Do not personally get involved in helping him work through this issue.

But we don't suggest that you personally get involved in helping him work through this issue. If you begin to act like his mentor or "therapist," you'll disrupt the balance in your developing relationship. If it continues to grow, you'll want to relate to each other as partners, not as a teacher and student, mentor and protégé, or therapist and client.

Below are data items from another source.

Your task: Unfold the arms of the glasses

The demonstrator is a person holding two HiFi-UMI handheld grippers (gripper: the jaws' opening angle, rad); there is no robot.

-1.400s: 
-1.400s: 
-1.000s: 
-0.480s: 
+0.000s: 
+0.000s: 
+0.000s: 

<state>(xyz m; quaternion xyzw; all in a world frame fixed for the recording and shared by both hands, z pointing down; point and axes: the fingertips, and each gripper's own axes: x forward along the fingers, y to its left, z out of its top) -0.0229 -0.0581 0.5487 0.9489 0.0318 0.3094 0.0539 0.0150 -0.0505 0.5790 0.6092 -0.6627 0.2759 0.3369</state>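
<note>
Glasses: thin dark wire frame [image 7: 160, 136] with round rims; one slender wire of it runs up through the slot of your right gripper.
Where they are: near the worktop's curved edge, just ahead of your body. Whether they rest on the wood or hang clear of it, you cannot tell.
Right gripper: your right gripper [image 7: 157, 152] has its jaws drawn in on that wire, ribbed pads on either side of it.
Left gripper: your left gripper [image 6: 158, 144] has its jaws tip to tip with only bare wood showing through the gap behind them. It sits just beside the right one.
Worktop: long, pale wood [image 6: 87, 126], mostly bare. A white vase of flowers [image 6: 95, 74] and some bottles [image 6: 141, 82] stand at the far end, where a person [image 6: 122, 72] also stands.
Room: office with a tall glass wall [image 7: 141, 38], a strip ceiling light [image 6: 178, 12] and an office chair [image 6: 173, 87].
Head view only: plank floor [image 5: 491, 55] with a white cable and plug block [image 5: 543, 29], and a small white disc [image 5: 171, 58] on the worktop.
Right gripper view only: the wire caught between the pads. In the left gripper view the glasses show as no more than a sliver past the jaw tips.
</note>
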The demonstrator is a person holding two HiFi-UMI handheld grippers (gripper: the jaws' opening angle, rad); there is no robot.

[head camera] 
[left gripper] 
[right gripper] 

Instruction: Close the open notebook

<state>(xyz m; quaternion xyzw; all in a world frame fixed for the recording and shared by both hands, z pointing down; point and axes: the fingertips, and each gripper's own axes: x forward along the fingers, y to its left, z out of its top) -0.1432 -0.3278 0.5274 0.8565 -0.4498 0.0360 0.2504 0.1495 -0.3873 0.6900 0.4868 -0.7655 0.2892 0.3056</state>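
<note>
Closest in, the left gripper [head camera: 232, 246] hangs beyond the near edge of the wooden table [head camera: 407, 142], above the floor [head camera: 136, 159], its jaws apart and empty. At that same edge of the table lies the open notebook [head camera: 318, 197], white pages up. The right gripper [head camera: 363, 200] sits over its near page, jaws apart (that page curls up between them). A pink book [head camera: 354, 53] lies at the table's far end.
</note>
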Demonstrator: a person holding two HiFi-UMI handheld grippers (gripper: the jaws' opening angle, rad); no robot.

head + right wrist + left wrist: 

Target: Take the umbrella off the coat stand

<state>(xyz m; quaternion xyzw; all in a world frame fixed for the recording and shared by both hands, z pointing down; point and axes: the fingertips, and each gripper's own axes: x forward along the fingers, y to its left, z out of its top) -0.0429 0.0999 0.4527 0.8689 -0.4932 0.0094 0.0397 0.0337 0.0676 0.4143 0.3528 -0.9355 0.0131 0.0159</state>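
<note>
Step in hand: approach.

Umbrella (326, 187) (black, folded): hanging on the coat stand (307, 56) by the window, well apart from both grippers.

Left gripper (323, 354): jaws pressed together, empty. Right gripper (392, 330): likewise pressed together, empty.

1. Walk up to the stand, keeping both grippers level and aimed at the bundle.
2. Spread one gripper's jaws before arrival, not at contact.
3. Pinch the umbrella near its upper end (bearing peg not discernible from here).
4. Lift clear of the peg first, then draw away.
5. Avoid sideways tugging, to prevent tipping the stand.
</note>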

We haven't yet discussed the possibility that this man disagrees with your observation, or has difficulty reacting to it. That might mean that he feels uncomfortable talking about the subject with you, or that he isn't ready to deal with his emotions. Nevertheless, here, too, we recommend that you suggest he think about what you've said and consider exploring it further.

In any case, it is important for him to understand why he is approach-avoidant and to address his situation. Until he does, this pattern will continue, and it is unlikely to change no matter how long you continue to date each other. Eventually, it will erode the foundations of the relationship you're trying to build. The ability to share thoughts and feelings is a benchmark of a healthy, emotionally close relationship.

This issue is resolvable, but like anything the first step is becoming aware of the problem, acknowledging that it requires fixing, and then seeking help in working it through. If he does not do this, then either you will become frustrated by his failure to address his concerns and fears about emotional intimacy, or he will have difficulty staying in the relationship and moving it forward toward marriage.

We wish you success in navigating the dating maze.